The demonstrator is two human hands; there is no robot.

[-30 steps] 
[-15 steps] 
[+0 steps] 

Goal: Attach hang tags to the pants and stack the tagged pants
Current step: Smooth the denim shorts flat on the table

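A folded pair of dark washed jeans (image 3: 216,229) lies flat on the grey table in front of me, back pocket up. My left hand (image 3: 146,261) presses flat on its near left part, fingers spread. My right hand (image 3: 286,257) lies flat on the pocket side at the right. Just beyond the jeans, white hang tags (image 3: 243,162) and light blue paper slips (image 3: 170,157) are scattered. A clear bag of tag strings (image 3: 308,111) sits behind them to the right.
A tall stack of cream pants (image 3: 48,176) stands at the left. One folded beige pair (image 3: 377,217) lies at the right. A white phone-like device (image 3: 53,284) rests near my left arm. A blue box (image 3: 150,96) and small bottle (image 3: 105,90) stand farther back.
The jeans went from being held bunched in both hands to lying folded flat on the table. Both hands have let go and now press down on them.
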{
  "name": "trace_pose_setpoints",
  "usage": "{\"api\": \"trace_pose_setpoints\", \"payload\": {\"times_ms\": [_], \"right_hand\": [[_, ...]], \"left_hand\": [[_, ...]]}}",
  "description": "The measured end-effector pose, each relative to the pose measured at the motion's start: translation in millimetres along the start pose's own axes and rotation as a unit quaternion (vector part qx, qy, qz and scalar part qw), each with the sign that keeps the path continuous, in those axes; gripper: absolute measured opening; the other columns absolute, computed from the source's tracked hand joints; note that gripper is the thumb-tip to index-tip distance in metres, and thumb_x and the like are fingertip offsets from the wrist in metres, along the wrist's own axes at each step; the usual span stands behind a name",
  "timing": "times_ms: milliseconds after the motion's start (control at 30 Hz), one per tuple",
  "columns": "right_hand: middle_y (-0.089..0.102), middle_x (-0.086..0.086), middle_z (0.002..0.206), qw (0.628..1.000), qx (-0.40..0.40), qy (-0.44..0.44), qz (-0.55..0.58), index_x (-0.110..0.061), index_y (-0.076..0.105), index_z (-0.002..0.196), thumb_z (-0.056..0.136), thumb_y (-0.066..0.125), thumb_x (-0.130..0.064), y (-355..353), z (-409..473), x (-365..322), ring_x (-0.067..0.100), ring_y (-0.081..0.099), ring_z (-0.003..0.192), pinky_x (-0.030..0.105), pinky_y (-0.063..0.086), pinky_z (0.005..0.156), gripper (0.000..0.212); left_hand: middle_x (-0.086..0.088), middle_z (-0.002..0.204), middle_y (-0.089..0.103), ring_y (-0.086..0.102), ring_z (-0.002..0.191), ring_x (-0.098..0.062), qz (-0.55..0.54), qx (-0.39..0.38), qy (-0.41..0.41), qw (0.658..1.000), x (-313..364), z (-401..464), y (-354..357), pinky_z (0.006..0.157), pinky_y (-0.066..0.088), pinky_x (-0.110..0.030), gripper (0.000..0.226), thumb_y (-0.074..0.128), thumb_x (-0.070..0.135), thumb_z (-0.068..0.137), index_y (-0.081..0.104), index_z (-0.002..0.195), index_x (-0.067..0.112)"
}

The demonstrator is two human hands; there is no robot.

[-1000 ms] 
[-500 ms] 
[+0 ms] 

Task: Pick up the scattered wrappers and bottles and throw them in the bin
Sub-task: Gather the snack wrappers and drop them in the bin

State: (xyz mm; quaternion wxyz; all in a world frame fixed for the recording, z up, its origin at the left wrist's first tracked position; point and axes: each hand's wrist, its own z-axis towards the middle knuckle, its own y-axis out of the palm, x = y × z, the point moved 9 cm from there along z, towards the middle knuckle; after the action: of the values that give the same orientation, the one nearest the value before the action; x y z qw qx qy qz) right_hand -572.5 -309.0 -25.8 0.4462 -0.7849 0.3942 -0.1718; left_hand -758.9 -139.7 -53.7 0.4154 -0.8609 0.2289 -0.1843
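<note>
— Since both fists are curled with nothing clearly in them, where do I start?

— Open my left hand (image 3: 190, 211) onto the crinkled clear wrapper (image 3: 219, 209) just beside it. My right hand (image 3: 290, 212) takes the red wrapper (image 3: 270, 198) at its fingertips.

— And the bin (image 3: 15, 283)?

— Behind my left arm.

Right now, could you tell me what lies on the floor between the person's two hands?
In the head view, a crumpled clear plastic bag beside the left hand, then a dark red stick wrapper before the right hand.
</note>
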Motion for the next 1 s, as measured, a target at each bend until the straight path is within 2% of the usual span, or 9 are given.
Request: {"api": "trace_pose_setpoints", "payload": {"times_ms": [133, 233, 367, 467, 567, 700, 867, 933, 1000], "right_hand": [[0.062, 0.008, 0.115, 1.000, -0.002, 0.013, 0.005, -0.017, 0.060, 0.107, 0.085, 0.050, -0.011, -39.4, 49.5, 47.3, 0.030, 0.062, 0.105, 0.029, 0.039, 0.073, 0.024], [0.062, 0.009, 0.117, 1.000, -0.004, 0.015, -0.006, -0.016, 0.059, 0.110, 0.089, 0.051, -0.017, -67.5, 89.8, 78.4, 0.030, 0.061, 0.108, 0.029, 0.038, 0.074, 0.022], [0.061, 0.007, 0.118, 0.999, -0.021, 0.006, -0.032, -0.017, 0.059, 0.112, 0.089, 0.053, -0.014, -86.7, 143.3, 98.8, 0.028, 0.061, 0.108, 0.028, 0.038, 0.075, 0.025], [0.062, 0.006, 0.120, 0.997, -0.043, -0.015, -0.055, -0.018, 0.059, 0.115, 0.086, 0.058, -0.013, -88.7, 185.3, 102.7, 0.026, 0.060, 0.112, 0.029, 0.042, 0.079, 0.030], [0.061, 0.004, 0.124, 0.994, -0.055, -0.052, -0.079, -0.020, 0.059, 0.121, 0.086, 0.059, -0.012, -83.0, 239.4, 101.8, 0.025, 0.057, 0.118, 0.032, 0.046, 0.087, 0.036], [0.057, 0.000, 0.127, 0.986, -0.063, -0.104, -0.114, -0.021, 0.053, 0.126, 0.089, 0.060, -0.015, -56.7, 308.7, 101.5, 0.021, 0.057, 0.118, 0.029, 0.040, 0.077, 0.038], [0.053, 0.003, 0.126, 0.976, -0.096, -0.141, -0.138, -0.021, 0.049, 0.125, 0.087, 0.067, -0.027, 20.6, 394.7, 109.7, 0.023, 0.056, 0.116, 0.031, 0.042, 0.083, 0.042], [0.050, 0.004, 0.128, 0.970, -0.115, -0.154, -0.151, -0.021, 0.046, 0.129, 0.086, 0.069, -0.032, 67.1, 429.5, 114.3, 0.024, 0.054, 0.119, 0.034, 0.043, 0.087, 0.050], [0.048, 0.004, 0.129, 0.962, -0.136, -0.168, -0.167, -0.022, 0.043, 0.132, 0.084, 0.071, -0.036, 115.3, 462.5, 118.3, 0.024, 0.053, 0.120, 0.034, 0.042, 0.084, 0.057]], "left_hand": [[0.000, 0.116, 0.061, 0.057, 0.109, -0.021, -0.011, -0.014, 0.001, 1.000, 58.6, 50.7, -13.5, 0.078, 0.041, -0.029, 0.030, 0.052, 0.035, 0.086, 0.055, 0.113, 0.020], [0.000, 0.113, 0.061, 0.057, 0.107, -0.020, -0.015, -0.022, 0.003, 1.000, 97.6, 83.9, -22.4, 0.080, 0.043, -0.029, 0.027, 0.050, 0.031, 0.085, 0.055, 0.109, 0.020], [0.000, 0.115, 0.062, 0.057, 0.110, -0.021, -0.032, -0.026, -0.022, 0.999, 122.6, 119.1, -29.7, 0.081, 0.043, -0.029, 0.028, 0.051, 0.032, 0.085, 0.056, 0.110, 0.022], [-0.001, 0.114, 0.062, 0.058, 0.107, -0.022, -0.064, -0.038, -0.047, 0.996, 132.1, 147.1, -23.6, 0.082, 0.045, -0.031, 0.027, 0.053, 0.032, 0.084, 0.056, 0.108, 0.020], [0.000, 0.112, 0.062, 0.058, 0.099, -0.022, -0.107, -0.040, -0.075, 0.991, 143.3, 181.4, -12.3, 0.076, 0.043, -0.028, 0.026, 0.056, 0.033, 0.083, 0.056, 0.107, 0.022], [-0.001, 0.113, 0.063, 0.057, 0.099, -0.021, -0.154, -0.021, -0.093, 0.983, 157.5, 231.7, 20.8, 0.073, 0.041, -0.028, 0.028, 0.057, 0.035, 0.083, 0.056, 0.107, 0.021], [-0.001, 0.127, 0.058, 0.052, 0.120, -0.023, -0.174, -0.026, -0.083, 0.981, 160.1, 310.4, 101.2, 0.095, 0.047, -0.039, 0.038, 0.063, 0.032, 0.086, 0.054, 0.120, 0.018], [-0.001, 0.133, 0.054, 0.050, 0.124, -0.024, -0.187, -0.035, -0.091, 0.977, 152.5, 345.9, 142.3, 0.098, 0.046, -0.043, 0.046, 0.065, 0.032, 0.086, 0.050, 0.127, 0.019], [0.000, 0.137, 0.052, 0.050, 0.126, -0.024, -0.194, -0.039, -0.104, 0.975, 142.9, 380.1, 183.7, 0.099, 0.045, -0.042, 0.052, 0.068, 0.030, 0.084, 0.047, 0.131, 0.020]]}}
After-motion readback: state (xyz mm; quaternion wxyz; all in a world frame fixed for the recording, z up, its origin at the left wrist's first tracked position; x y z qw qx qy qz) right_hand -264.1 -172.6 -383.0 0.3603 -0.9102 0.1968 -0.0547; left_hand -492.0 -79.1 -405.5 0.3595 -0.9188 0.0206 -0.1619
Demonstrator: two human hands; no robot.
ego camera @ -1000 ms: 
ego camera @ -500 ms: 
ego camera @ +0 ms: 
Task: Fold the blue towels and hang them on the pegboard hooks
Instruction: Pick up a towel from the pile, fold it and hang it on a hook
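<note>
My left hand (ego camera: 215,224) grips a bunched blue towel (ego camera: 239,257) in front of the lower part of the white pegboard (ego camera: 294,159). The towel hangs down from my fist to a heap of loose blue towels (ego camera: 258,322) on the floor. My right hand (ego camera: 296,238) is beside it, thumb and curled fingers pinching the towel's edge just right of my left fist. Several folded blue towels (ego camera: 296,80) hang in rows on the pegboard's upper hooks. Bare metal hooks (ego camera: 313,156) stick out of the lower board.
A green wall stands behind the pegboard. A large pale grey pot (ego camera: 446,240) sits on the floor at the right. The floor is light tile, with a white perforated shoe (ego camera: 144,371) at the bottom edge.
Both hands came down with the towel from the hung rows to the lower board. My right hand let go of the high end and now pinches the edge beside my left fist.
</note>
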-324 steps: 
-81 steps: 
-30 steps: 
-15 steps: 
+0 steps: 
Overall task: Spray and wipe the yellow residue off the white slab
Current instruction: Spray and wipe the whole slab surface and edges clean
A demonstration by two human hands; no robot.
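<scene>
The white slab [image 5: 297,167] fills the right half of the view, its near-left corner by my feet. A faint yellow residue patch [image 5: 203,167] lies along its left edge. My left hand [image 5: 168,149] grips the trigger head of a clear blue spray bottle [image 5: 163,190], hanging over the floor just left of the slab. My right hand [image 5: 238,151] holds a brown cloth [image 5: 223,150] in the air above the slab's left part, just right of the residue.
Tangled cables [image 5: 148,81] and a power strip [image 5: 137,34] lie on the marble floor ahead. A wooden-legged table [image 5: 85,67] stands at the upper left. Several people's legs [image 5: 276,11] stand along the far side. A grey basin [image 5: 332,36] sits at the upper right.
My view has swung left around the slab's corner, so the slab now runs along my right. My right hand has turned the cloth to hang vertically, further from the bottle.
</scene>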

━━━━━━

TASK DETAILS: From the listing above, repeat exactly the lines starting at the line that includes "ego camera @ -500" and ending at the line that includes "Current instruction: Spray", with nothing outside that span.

ANSWER SPACE:
ego camera @ -500 ms: 
ego camera @ +0 ms: 
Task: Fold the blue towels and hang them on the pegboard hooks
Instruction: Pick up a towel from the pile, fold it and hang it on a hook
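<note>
My left hand (ego camera: 215,224) grips a bunched blue towel (ego camera: 239,257) in front of the lower part of the white pegboard (ego camera: 294,159). The towel hangs down from my fist to a heap of loose blue towels (ego camera: 258,322) on the floor. My right hand (ego camera: 296,238) is beside it, thumb and curled fingers pinching the towel's edge just right of my left fist. Several folded blue towels (ego camera: 296,80) hang in rows on the pegboard's upper hooks. Bare metal hooks (ego camera: 313,156) stick out of the lower board.
A green wall stands behind the pegboard. A large pale grey pot (ego camera: 446,240) sits on the floor at the right. The floor is light tile, with a white perforated shoe (ego camera: 144,371) at the bottom edge.
Both hands came down with the towel from the hung rows to the lower board. My right hand let go of the high end and now pinches the edge beside my left fist.
</note>
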-324 steps: 
-81 steps: 
-30 steps: 
-15 steps: 
+0 steps: 
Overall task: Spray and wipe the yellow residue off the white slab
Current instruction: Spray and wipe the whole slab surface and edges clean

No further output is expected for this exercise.